Fountains of Rome
There are no less than 50 monumental fountains and hundreds of smaller ones in Rome making a total of over 2,000 - which is more than any other city.
Only in Rome
There are no less than 50 monumental fountains and hundreds of smaller ones in Rome making a total of over 2,000 – which is more than any other city. They fell into disrepair when the Roman Empire fell until rebuilding started in the 14th Century, an initiative taken by Pope Nicholas V. The fountains of Rome are now a popular tourist attraction that have become a must-see.
Fontana di Trevi is one of the most popular ones in the world. It is a large, spectacular one that stands at 25 meters and is 20 meters wide, covering one whole side of Piazza Poli. The Pope’s Coat of Arms rises from the top and the balustrade is represented by four statues that symbolize the four seasons. The center has a large shell-shaped coach with two sea horses driven by two tritons pulling it. The basic has a majestic statue that represents the ocean. The fountain was immortalised in the1960 classic Fellini film La Dolce Vita. In the movie, actors Anita Ekberg and Marcello Mastroianni famously frolicked in the fountain.
Fontana del Tritone or the Fountain of Triton at Piazza Barberini is another popular fountain. It dates back to 1643, when it was designed by Gian Lorenzo Bernini. It has dolphin’s tails that support the shell on which the fountain rises, and the Triton is crouched where the architect placed two Coats of Arms belonging to the Barberini family. There is a Triton that blows into the shell which spurts out a jet of water that falls on the valves that send it into the basin below. The result is magnificent choreography.
Bernini also left his mark at Piazza di Spagna with Fontana della Barcaccia, which stands in front of the Spanish Steps. It stands with quiet majesty spewing water out of a basin that represents a flooded boat. The Bernini design was inspired by the 1598 flooding of the Tiber where a small boat was stranded when the floods subsided.
As you get close to St. Peter’s Square in the Vatican, you will hear the sound of trickling water. The sound will be coming from the two fountains of St. Peter’s Square, which stand on either side of the Obelisk. On the south side of St. Peter’s’ Square is the Bernini Fountain designed by Gian Lorenzo Bernini and commissioned by Pope Clement X. It took 10 years for the fountain to be built and the final result was well worth the time and effort.
On the left facing St. Peter’s Basilica is the Maderno Fountain designed by Carlo Moderno. Pope Paul V renovated the old Roman aqueduct in 1612 to give the fountain a large water source, and it was given the new name of Acqua Paola. With the reconstruction, the water pours down over the upper vasque when it flows from the top with light shining through it. The water came down a hill so that it can shoot upwards. In 1641, this fountain was named the most beautiful one in all of Europe by Theodor Ameyden, a Flemish lawyer.

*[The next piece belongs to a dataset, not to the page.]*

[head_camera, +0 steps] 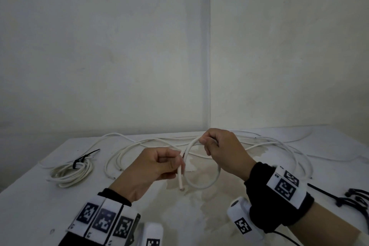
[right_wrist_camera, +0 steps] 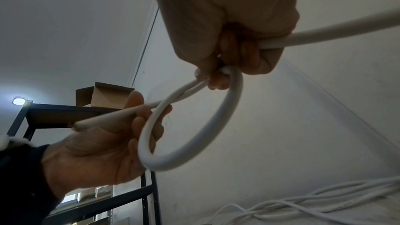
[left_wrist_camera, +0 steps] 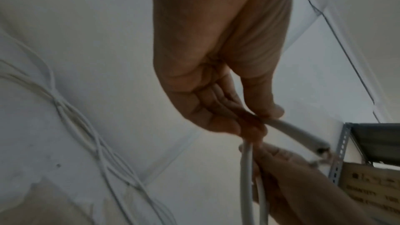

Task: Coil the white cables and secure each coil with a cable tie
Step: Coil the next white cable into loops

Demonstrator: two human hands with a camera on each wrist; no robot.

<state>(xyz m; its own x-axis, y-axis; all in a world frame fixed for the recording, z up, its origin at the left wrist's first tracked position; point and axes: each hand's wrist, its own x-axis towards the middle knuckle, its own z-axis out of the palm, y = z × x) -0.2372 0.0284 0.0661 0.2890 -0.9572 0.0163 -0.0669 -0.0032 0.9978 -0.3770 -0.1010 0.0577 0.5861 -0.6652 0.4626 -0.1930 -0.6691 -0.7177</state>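
Head view: a first loop of white cable (head_camera: 201, 173) is being formed above the surface (head_camera: 139, 195), its cut end being pinched by the left hand (head_camera: 151, 171) fingers while the loop's top is being gripped in the right hand (head_camera: 223, 152), so that it cannot spring open.

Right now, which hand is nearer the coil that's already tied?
Left. The left hand holds the cable end just right of the tied coil; the right hand grips the loop farther right.

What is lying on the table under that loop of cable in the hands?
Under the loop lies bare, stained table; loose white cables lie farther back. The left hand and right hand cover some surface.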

Piazza Navona, at the Stadium of Domitian where ancient Romans went to watch games, has a number of fountains. At the center is Fontana dei Quattro Fiumi or the Four Rivers Fountain…) also designed by Bernini in 1651. There is also the Fontana del Moro on the southern end that has a basin and four Tritons. In 1673, Bernini added the statue of an African Moor wrestling with a dolphin to the 1575 Giacomo della Porta fountain. On the northern end is the 1574 Fountain of Neptune, another Porta creation. The Antonio Della Bitta statue of Neptune was added in 1878 to make it even with the Fontana del Moro.
There are several other fountains in Rome that are worth a visit. Tours will often include them and when walking around the city, there will be many that you will find yourself pulled towards.